● **EXERCISE INSTRUCTIONS**: Nothing outside the stretch is wanted. Repeat exactly the lines of the listing below from the one that contains "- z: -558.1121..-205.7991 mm" through the one that contains "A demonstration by", both ends included.

○ ○ ○ ○

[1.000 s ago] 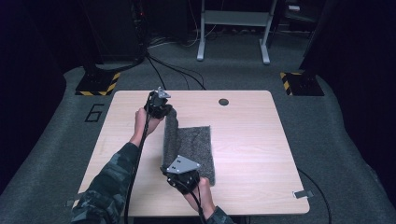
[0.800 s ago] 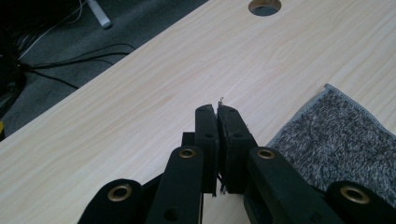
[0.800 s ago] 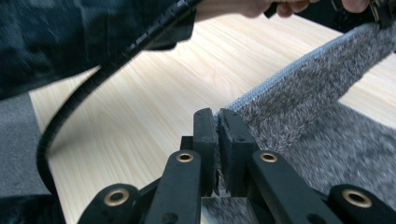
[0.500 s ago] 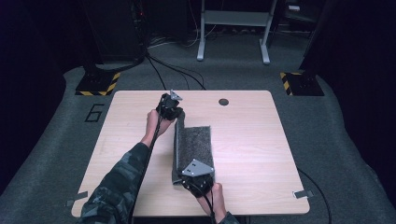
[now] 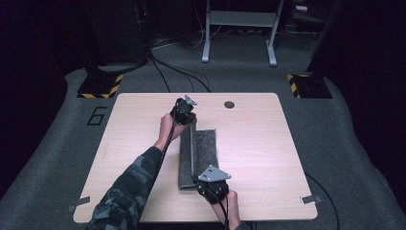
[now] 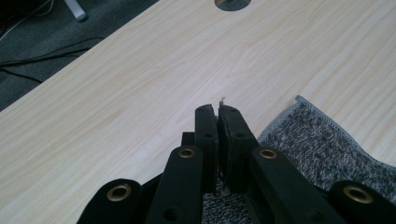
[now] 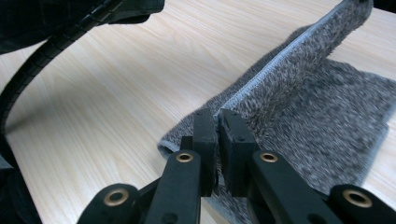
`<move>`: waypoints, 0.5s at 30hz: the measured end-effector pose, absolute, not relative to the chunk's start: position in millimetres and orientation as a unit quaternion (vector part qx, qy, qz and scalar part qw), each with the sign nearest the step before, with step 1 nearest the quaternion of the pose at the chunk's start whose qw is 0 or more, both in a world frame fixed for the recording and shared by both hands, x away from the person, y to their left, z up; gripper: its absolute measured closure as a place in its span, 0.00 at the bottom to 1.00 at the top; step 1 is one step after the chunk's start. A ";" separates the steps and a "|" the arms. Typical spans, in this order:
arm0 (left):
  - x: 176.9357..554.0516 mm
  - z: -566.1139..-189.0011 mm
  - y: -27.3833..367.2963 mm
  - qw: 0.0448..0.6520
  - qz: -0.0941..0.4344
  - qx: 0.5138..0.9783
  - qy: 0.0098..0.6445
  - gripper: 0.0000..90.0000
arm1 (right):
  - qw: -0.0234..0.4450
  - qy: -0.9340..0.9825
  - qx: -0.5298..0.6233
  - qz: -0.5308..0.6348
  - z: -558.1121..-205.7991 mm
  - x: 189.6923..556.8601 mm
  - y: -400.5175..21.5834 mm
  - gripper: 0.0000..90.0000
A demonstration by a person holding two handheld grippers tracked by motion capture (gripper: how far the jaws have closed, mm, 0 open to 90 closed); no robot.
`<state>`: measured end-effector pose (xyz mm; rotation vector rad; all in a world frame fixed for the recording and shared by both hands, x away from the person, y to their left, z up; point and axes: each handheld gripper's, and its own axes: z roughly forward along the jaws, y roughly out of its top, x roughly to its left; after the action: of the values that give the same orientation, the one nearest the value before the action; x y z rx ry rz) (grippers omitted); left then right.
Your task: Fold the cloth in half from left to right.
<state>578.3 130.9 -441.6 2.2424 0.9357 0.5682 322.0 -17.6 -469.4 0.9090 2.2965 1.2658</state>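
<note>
Fingers of left gripper (image 5: 187, 119) are pinched together on the far corner of the grey fuzzy cloth towel w/ pale stitched hem (image 5: 203, 151); the left gripper view shows threads of hem caught between the pads at the tips (image 6: 223, 122). Fingers of right gripper (image 5: 207, 186) are likewise clamped tight on the near corner of the same long edge, fabric rising between the pads (image 7: 219, 126).

Towel lies at centre of the light wood worktop (image 5: 268, 143), long axis running 12 to 6 o'clock. Its flat layer sits toward 3 o'clock; the edge held by both grippers stands up as a ridge along the 9 o'clock side, curving over toward 3.

Why held so: gripping both corners of one long edge keeps that hem taut & straight between the hands, so the flap travels as one sheet, no sag in the middle. Prob. a lengthwise fold in progress — raised edge to be laid on the opposite hem at 3 o'clock.

Small dark round cable hole (image 5: 229, 104) sits at 1 o'clock from the towel, well apart, out of the way.
</note>
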 end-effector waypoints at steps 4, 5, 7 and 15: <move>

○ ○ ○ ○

● **ANSWER SPACE**:
  - z: -558.1121..-205.7991 mm
  - x: 189.6923..556.8601 mm
  - y: -400.5175..21.5834 mm
  - gripper: 0.0000..90.0000
A demonstration by a person holding two handheld grippers tracked by motion capture (gripper: how far the jaws have closed, mm, 0 open to 90 closed); no robot.

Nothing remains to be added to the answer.